La perdita di centralità della chiesa cattolica nelle vite di tutti i giorni convive di fatto con una nuova religiosità al plurale: una fede impersonata da credenti sempre più deboli o «soli» dinanzi alle questioni dell’esistenza, che per la prima volta si confrontano con spiritualità diverse, giunte a noi attraverso la rete o le migrazioni». 

Dati e analisi quelle proposte da Garelli che ricordano un’indagine analoga realizzata qualche tempo fa dal professor Alberto Melloni e che denunciava l’allarmante analfabetismo religioso presente nel nostro Paese.

Melloni ricordava (era il 2014, sempre per il Mulino con il libro da lui curato: Rapporto sull’analfabetismo religioso in Italia) che un italiano su 4, il 26,4%, era convinto «che la Bibbia fosse stata stata scritta da Mosè, mentre il 20,4% riteneva che l’autore fosse stato Gesù». 

E ancora, che il 51,2% non sa dire chi abbia dettato i dieci comandamenti e che solo il 14,3% conosce il sesto comandamento «Non commettere adulterio», poi trasformato dalla tradizione cattolica in «Non commettere atti impuri».

Un’ignoranza (specifica), che s’intreccia con quella più ampia che già allora portava molte persone a non conoscere la «religione» di Primo Levi (nel 39% dei casi) o a non aver mai sentito parlare di Martin Lutero (dal 49,5% del Nord-est al 66, 3% del Sud Italia).

Eppure, scriveva il professor Melloni, «soltanto il 15% degli italiani si dice non credente; il 55% afferma di essere interessato all’insegnamento di altre religioni e il 63,2 di essere favorevole all’apertura di moschee o altri luoghi di culto».

Eppure, quasi la totalità della popolazione italiana si dichiara cattolica. 

Un’appartenenza religiosa, come è stato riaffermato oggi dal professor Garelli, e a distanza di sei anni, ancora percepita più che altro come una sorta di religione civile.

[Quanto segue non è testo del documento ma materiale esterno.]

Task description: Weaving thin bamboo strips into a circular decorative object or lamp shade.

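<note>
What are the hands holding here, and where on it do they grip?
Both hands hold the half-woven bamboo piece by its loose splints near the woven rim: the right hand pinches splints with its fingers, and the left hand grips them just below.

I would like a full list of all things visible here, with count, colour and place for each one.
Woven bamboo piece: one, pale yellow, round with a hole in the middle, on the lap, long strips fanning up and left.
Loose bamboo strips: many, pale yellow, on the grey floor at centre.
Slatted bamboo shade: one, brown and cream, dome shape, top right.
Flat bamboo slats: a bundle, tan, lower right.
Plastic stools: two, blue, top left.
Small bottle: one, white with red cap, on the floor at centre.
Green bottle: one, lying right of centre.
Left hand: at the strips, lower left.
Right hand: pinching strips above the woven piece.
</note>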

La definizione di «analfabetismo religioso» affermava nel «pamphlet» di Melloni (ricco di firme autorevoli) il professore (valdese) Paolo Naso – nel capitolo dedicato ai costi sociali dell’analfabetismo religioso – «È un concetto che in un paese sempre più multiculturale e multireligioso andrebbe interpretato in termini più generali e inclusivi di quanto non accada abitualmente in Italia: tanto sul fronte cattolico che su quello “laico”, troppo spesso il campo dell’analisi si restringe alla tradizione religiosa maggioritaria e si riduce alla denuncia di un “profondo analfabetismo che tocca anche i contenuti basilari della fede, accompagnato anche dall’incapacità a sapere dare delle ragioni del perché si è cristiani” o che impedisce agli italiani “di capire il senso di quello che dice il papa”».

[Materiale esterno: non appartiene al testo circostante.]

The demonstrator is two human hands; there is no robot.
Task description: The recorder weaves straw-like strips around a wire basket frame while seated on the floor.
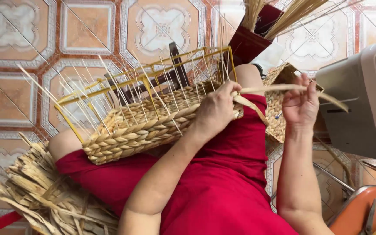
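Both hands grip closed: left hand (pixel 216 109) clamps the half-woven straw basket (pixel 140 128) rim; right hand (pixel 301 104) pinches a flat pale straw strand (pixel 266 88).

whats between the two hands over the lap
In the head view, a flat straw strand spans from the left hand on the half-woven basket to the right hand.

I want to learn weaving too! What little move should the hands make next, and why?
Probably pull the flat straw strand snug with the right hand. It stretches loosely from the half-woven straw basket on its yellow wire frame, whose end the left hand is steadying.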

Il neonato libro di Garelli, oggi basato su una recente grande indagine nazionale, prosegue nell’opera di ricerca sugli effetti di una secolarizzazione, di una post secolarizzazione (termini ormai vetusti, abusati, e da molti esperti ritenuti non più adatti a raccontare i recenti cambiamenti) e ci restituisce l’immagine di un Paese ancora «incerto su Dio», ma ricco di «sentimenti religiosi» anche se fortemente «disorientato e ondivago» nelle valutazioni etiche e morali.

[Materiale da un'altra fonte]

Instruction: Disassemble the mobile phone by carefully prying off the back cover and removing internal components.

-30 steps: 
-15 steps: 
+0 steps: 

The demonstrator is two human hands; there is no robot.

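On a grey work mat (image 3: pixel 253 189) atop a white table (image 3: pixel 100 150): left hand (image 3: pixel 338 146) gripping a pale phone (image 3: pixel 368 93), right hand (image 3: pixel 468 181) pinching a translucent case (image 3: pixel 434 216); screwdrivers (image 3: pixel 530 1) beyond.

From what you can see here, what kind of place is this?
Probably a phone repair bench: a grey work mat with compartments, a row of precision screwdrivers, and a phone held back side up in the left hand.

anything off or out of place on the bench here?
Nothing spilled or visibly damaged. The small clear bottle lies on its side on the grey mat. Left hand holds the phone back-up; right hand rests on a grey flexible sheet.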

I capitoli: Le credenze. Ateismo, fede certa, fede dubbiosa; La varietà cattolica e il dinamismo delle minoranze religiose; La stanchezza della pratica. Preghiera, riti comunitari e di passaggio, religiosità popolare; Vitalità del sentimento religioso; Il mantra negativo nei confronti della chiesa e la sua immagine pubblica compromessa (nonostante papa Francesco); Francesco: un papa controcorrente o di facciata? Spiritualità orizzontale o spiritualità verticale?; I dilemmi etici degli italiani. Morale pubblica e privata, bioetica ed eutanasia; Vivere e credere in un’epoca multireligiosa.